### [EXERCISE]
Exactly the lines from the opening of the data through the line containing "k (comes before" should be reproduced, please, with nothing added.

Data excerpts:
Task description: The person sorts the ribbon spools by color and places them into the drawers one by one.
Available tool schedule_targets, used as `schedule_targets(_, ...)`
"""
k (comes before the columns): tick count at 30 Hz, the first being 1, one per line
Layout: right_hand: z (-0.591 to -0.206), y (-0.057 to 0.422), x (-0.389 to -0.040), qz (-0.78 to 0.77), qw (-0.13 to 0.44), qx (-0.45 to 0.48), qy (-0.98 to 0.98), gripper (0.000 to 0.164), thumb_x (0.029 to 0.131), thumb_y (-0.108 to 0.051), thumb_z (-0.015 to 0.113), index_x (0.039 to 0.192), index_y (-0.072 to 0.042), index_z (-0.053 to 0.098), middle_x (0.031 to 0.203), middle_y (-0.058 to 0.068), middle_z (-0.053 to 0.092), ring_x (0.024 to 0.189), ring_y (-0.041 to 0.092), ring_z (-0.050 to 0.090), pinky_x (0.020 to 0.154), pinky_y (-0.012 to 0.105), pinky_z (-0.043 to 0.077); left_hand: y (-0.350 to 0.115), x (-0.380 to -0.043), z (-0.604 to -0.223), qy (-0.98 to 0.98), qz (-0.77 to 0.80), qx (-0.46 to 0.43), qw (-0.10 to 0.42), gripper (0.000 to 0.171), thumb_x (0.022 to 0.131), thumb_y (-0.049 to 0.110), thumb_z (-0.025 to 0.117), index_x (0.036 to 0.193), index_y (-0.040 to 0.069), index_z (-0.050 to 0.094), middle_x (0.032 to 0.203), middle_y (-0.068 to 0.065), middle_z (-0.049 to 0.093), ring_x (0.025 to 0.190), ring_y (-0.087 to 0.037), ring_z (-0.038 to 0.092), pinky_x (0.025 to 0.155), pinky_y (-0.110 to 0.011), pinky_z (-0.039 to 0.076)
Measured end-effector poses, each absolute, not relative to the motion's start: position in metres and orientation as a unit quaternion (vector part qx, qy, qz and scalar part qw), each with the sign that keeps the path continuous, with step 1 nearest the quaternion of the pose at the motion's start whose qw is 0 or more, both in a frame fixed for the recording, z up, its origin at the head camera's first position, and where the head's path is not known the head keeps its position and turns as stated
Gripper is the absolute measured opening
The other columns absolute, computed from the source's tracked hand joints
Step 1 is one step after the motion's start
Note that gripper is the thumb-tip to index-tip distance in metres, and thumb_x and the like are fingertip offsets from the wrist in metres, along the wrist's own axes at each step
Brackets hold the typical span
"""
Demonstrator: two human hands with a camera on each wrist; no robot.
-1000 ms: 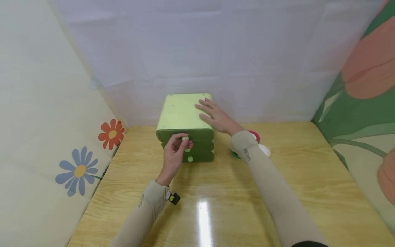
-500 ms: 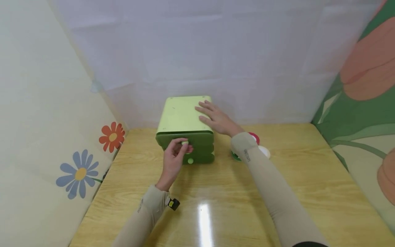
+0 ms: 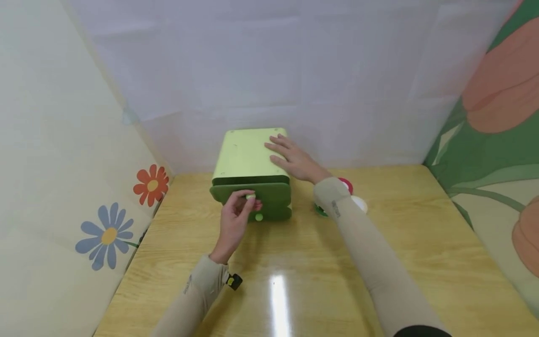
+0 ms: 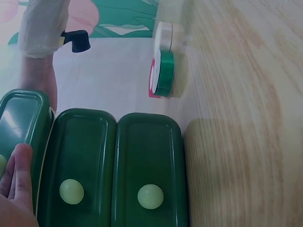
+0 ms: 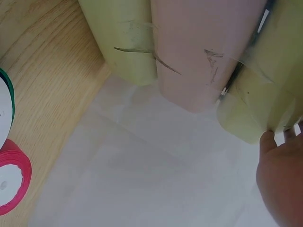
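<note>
A small drawer cabinet (image 3: 248,152) with a pale green top and dark green drawer fronts stands at the back of the table. My left hand (image 3: 233,220) pinches the pale round knob (image 3: 251,196) of the top drawer (image 3: 275,194), which sits partly out, with a dark gap under the cabinet's top. In the left wrist view, the middle drawer (image 4: 78,151) and bottom drawer (image 4: 149,151) are closed, each with a round knob. My right hand (image 3: 299,161) rests on the right side of the cabinet's top, fingers spread and fairly straight. The drawer's inside is hidden.
Right of the cabinet, partly behind my right sleeve, lie ribbon rolls: a green one (image 4: 165,74), a red one (image 5: 26,175) and a white one (image 3: 360,204). A white sheet (image 3: 269,70) hangs behind the wooden table (image 3: 404,243). Flower-printed walls flank both sides.
The top drawer has slid out toward me with my left hand on its knob, and the gap behind its front has widened. My right hand has stayed on the cabinet's top.
</note>
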State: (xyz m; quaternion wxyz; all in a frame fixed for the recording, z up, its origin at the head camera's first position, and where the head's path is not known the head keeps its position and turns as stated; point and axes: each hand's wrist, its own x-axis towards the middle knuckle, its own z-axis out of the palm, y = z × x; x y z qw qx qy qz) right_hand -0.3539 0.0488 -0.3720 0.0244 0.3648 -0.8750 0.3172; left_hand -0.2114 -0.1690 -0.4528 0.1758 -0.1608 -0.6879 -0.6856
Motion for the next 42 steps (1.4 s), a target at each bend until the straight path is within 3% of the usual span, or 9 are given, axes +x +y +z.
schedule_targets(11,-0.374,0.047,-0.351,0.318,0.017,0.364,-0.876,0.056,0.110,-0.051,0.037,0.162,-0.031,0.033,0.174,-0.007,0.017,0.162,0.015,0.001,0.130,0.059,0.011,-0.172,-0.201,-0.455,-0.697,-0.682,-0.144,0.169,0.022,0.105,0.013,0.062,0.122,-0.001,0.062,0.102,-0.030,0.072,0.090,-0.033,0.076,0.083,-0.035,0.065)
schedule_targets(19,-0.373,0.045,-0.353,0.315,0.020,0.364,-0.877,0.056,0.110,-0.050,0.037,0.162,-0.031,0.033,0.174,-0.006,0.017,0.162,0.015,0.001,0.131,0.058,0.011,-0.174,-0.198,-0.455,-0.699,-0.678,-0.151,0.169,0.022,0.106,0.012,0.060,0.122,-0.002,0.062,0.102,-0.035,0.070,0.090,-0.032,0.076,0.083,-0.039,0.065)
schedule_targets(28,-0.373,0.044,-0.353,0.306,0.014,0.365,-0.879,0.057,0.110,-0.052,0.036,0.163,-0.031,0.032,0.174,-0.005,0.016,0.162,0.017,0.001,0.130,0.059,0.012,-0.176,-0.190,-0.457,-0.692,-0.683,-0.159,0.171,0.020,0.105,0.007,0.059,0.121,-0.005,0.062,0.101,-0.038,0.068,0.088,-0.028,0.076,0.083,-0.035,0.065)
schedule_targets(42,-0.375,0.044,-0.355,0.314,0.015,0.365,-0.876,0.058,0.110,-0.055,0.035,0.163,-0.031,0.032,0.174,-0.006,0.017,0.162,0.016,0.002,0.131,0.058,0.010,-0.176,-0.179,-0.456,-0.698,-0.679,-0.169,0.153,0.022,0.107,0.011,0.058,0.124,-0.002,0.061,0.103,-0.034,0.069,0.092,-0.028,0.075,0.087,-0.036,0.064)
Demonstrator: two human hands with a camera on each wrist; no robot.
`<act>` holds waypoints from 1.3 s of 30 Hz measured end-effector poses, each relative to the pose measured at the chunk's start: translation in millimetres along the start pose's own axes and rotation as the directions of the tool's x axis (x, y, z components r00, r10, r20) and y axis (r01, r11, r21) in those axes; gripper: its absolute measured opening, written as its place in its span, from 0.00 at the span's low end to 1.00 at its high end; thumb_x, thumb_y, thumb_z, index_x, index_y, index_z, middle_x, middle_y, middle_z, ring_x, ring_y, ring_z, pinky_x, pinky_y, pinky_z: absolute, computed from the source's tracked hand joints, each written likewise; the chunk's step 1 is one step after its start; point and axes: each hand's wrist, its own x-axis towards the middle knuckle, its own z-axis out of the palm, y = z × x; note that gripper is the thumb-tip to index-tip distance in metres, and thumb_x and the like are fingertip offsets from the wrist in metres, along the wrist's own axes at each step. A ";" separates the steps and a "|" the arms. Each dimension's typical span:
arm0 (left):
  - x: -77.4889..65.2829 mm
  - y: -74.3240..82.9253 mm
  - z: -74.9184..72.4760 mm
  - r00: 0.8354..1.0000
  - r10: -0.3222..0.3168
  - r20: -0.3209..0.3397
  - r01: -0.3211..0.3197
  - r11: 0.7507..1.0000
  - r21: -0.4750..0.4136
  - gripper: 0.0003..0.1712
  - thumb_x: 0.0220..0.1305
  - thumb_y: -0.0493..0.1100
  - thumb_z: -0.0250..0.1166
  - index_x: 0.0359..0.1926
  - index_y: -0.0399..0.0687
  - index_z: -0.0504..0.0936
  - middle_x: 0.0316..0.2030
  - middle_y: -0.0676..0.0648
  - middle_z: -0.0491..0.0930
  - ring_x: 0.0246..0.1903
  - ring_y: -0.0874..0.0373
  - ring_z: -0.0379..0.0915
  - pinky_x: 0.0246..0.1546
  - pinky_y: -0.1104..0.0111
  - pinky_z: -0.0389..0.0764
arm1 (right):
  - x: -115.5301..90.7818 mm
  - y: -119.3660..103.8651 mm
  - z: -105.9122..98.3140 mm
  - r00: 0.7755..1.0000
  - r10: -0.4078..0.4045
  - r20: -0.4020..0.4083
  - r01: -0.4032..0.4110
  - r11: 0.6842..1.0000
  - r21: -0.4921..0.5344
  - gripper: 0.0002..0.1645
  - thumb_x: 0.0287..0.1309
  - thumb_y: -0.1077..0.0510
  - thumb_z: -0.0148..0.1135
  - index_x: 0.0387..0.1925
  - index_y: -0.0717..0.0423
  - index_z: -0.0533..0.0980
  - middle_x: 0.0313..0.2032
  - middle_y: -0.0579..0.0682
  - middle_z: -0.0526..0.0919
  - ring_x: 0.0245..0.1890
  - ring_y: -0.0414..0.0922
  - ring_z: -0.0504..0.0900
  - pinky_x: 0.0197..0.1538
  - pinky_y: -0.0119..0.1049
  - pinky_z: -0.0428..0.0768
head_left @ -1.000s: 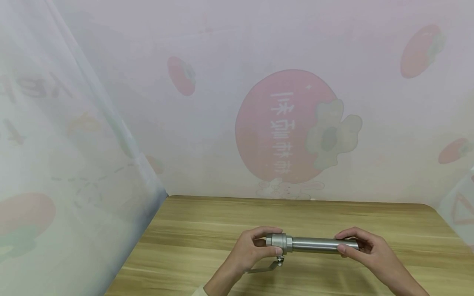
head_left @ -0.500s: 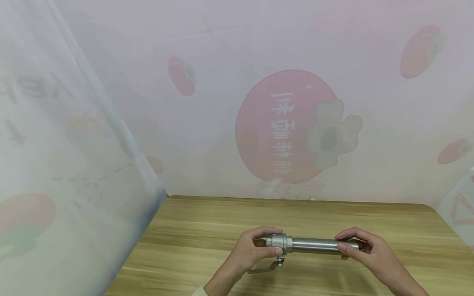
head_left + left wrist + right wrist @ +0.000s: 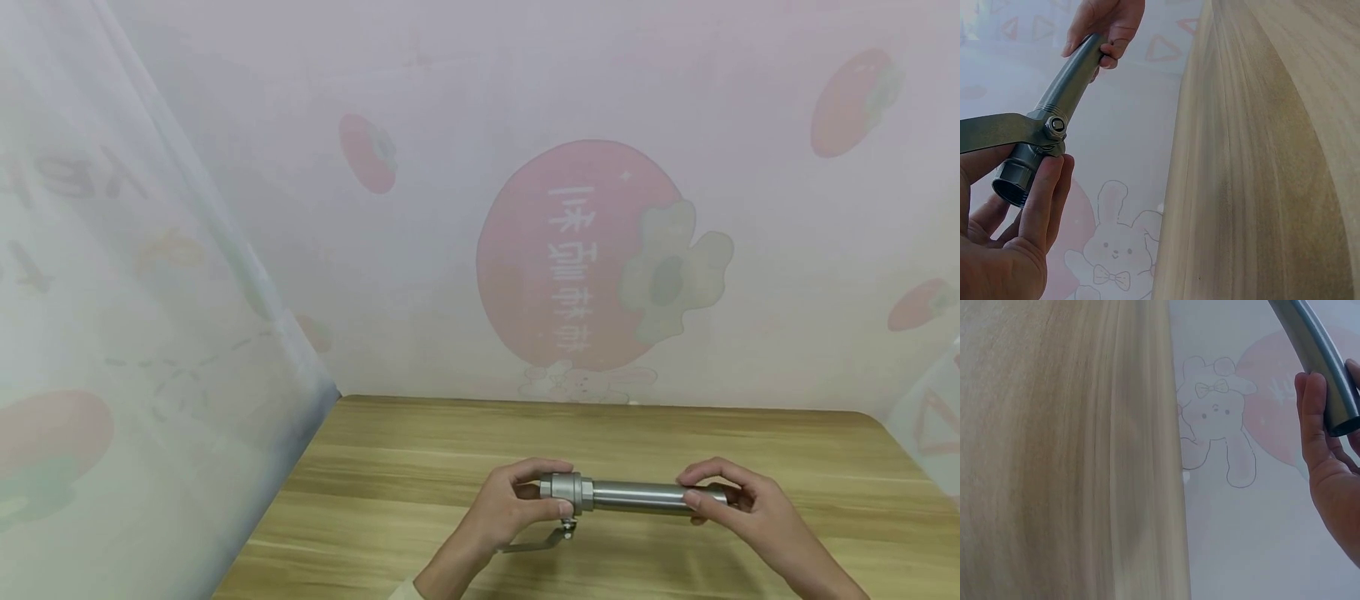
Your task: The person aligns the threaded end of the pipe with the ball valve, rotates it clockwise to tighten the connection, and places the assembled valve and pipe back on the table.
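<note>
My left hand (image 3: 504, 507) grips a steel ball valve (image 3: 566, 493), thumb on the near side and fingers on the far side. Its flat lever handle (image 3: 997, 131) points back toward the left wrist, fixed by a nut (image 3: 1056, 125). A smooth steel pipe (image 3: 637, 497) joins the valve's right end, thread showing at the joint in the left wrist view. Around the pipe's far right end, my right hand (image 3: 750, 504) holds it between thumb and fingers. The pipe's open end (image 3: 1342, 428) shows in the right wrist view. Valve and pipe lie level above the table.
The wood-grain table (image 3: 390, 450) spreads beneath both hands. Behind it hangs a pale curtain (image 3: 420, 292) printed with red fruit and a rabbit; another curtain panel (image 3: 150, 333) slopes down along the left side.
The right-hand fingers have shifted slightly round the pipe's end, with a fingertip now showing beneath it. The left hand and valve stay in place.
</note>
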 end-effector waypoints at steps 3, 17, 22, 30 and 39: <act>0.0 0.2 0.2 1.000 0.000 -0.001 0.000 1.000 0.001 0.25 0.66 0.39 0.79 0.64 0.48 0.87 0.57 0.45 0.87 0.49 0.54 0.88 0.51 0.68 0.86 | -0.4 0.5 -3.0 1.000 -0.014 0.023 0.013 1.000 0.016 0.12 0.77 0.62 0.65 0.58 0.57 0.81 0.52 0.44 0.87 0.41 0.51 0.91 0.49 0.37 0.89; 0.7 -1.5 -0.3 1.000 0.005 -0.001 -0.005 1.000 -0.003 0.28 0.66 0.38 0.78 0.66 0.41 0.85 0.57 0.45 0.87 0.48 0.54 0.88 0.51 0.68 0.86 | -0.6 4.2 -9.0 0.992 -0.015 0.123 0.006 0.998 0.068 0.20 0.71 0.67 0.69 0.62 0.56 0.79 0.55 0.43 0.86 0.45 0.43 0.89 0.47 0.36 0.87; 0.3 -1.3 -0.5 1.000 0.000 -0.007 0.000 1.000 -0.004 0.28 0.66 0.38 0.79 0.66 0.41 0.85 0.58 0.44 0.87 0.48 0.54 0.88 0.51 0.68 0.86 | -0.1 6.6 -8.8 0.989 -0.036 0.146 0.024 0.996 0.084 0.22 0.72 0.67 0.68 0.64 0.58 0.77 0.57 0.44 0.84 0.47 0.43 0.89 0.47 0.36 0.87; 0.5 -1.2 -1.1 1.000 0.005 -0.002 -0.005 1.000 -0.010 0.28 0.66 0.39 0.79 0.66 0.42 0.85 0.58 0.45 0.87 0.48 0.55 0.88 0.51 0.68 0.86 | -0.9 7.1 -7.1 0.993 -0.031 0.113 0.025 0.998 0.054 0.22 0.71 0.67 0.69 0.63 0.56 0.78 0.57 0.44 0.82 0.45 0.43 0.88 0.46 0.36 0.87; 0.3 -0.8 -1.3 1.000 0.007 0.003 -0.007 1.000 -0.010 0.29 0.67 0.38 0.78 0.67 0.39 0.84 0.59 0.44 0.86 0.49 0.55 0.88 0.52 0.68 0.86 | -0.4 9.5 -7.4 0.993 -0.040 0.111 0.035 0.999 0.041 0.21 0.73 0.66 0.68 0.64 0.55 0.78 0.56 0.43 0.83 0.44 0.42 0.87 0.45 0.34 0.86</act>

### [RESULT OF THIS EXERCISE]
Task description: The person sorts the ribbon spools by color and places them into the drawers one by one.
Available tool schedule_targets, used as `schedule_targets(_, ...)`
"""
k (comes before the columns): tick count at 30 Hz, the first being 1, one per line

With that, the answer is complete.